Lo sabemos implícitamente cuando observamos el mundo en su desolación. Cuando vemos a los hambrientos sin pan, no esperamos a que los ángeles desciendan del Cielo para darles de comer. Eso es algo que debemos hacer nosotros. Cuando nos encontramos con niños y otras personas con poca o ninguna fe, no esperamos que la sabiduría del catecismo se derrame de repente en las mentes de ellos. Se necesitan profesores y catequistas que den vida a las palabras del Evangelio con su testimonio.
En un mundo en el que una persona desgarra a otra en una serie de venganzas y remordimientos, las estatuas de los santos no saltan de sus nichos para promover el perdón. Nosotros lo hacemos. En nuestras vidas, con nuestro trabajo, en nuestras decisiones e intenciones, nos convertimos en la presencia de Cristo en el mundo.

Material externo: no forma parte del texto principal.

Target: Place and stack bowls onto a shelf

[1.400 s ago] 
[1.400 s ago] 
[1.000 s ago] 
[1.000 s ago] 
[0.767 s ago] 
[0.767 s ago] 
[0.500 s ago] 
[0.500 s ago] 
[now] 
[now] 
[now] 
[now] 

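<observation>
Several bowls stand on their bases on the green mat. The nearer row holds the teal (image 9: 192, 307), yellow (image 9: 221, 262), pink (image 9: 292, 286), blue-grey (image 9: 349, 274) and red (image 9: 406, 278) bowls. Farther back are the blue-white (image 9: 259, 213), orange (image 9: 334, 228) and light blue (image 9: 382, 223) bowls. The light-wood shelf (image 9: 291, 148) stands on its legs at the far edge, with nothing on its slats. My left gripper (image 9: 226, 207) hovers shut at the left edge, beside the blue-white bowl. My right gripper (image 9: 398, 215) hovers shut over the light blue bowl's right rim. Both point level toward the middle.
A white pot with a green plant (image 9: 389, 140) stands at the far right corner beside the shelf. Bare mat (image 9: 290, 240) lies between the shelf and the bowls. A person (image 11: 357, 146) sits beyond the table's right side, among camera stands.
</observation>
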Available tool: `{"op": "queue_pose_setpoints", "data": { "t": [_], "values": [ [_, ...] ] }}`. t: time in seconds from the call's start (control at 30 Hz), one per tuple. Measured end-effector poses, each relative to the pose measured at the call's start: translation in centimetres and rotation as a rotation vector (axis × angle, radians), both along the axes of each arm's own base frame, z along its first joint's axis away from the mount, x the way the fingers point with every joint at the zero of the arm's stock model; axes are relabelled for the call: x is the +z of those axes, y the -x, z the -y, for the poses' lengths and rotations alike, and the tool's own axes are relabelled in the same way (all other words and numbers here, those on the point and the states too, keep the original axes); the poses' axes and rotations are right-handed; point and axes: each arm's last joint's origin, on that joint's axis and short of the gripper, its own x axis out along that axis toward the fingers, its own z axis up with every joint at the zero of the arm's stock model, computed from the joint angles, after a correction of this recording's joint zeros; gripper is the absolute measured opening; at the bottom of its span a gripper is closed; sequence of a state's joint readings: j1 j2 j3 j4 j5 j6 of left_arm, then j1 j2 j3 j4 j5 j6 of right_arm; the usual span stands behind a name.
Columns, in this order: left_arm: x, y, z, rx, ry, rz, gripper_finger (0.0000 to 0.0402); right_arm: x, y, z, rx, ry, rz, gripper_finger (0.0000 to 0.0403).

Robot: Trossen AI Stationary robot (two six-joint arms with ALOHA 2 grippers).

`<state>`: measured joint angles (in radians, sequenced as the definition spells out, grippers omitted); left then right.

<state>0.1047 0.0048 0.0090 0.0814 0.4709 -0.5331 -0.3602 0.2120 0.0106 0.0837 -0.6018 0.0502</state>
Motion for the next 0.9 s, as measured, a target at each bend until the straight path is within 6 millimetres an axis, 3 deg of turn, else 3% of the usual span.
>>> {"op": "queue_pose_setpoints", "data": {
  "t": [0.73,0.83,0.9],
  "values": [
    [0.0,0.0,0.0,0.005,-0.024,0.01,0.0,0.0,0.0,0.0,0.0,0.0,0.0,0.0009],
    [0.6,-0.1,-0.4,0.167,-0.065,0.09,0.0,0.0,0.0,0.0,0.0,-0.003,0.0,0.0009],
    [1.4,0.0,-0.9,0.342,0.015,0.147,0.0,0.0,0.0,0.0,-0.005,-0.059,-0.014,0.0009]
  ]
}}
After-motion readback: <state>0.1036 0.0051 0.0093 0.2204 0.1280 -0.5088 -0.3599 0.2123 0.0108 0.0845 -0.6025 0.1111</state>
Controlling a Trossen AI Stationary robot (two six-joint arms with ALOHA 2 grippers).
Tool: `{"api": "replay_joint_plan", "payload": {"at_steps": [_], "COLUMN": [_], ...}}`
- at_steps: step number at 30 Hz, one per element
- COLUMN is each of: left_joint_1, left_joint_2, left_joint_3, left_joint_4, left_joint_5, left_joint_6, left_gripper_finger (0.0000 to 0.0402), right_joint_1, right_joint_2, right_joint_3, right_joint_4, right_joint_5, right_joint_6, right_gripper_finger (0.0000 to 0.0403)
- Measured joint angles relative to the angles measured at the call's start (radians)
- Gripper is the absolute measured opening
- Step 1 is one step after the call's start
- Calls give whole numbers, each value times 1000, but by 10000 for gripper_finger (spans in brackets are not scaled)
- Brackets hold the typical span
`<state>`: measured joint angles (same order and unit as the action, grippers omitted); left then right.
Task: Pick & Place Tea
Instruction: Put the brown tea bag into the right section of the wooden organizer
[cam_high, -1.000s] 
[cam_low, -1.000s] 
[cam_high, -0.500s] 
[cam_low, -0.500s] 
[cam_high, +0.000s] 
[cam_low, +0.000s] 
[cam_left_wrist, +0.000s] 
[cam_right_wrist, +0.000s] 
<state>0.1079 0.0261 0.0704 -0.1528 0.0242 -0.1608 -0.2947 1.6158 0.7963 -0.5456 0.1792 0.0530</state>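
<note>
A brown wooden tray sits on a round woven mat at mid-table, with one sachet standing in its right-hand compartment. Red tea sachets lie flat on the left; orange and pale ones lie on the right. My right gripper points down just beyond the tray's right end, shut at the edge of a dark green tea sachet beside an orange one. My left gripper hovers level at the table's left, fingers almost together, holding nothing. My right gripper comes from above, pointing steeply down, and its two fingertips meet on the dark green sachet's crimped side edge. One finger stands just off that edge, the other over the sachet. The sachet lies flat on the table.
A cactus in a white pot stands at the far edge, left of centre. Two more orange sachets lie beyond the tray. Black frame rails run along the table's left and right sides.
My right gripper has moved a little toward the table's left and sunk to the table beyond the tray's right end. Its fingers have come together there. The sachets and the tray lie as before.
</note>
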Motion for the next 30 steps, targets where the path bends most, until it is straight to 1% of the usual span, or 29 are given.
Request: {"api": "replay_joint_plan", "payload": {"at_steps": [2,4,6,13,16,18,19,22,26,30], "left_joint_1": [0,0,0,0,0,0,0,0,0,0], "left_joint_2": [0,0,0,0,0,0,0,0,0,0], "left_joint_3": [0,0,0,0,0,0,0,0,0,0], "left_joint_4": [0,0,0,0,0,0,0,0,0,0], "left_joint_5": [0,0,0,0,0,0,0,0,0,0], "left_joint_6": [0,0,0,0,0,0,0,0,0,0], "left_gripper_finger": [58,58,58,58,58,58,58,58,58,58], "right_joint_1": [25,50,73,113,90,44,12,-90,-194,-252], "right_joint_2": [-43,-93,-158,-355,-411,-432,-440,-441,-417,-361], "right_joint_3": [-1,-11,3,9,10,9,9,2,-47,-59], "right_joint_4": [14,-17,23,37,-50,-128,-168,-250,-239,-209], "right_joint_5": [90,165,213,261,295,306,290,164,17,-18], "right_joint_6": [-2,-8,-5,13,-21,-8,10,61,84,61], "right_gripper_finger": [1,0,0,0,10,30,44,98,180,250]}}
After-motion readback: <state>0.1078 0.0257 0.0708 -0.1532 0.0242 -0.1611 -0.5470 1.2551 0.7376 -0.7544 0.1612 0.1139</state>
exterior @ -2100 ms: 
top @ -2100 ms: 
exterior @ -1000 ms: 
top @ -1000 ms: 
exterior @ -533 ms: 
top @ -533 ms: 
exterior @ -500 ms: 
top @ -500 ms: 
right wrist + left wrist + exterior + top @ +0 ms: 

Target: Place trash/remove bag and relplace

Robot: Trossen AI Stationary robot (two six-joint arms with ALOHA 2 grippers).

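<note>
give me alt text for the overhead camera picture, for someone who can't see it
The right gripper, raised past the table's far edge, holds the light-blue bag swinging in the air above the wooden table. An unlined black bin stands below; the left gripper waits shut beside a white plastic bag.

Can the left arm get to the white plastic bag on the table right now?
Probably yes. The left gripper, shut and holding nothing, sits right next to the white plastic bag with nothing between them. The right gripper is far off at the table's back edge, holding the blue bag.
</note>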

Este es el reto para nosotros. Es fácil decir “amén” a lo que se nos ofrece. Es aún más fácil estar satisfechos con lo que hemos recibido. Pero regresar del altar con el don de la propia presencia de Jesús en nosotros, exige que también abramos el regalo que se nos ha dado y lo convirtamos en parte de nuestro vivir. Cuando lo hacemos, sabemos, y el mundo lo sabe, que a través de la Eucaristía Jesús está realmente presente.
Si Cristo no se hace presente en el mundo a través de nosotros, ¿dónde lo encontrarán? Tenemos la Sagrada Escritura, los Sacramentos y la Iglesia, pero todos ellos son medios por los que se nos ofrece la presencia de Cristo. En la medida en que somos transformados, Jesús se hace realidad aquí mismo, en los rincones y contextos de nuestros vecindarios y familias. Recibimos a Jesús para que Jesús se haga presente en nosotros para el mundo.
Este año nos centramos en el Avivamiento Eucarístico. Podemos incluir este tema en nuestro cumplimiento de la Cuaresma abriendo el regalo de Jesús realmente presente en nosotros, y el reto de dar a conocer a Jesús en las partes cotidianas de nuestras vidas. Para reavivar el poder de la Eucaristía en nuestras vidas, sólo tenemos que vivir lo que recibimos, el Cuerpo de Cristo.
Cuando lo hagamos, el mundo entero conocerá la verdad de Su Presencia.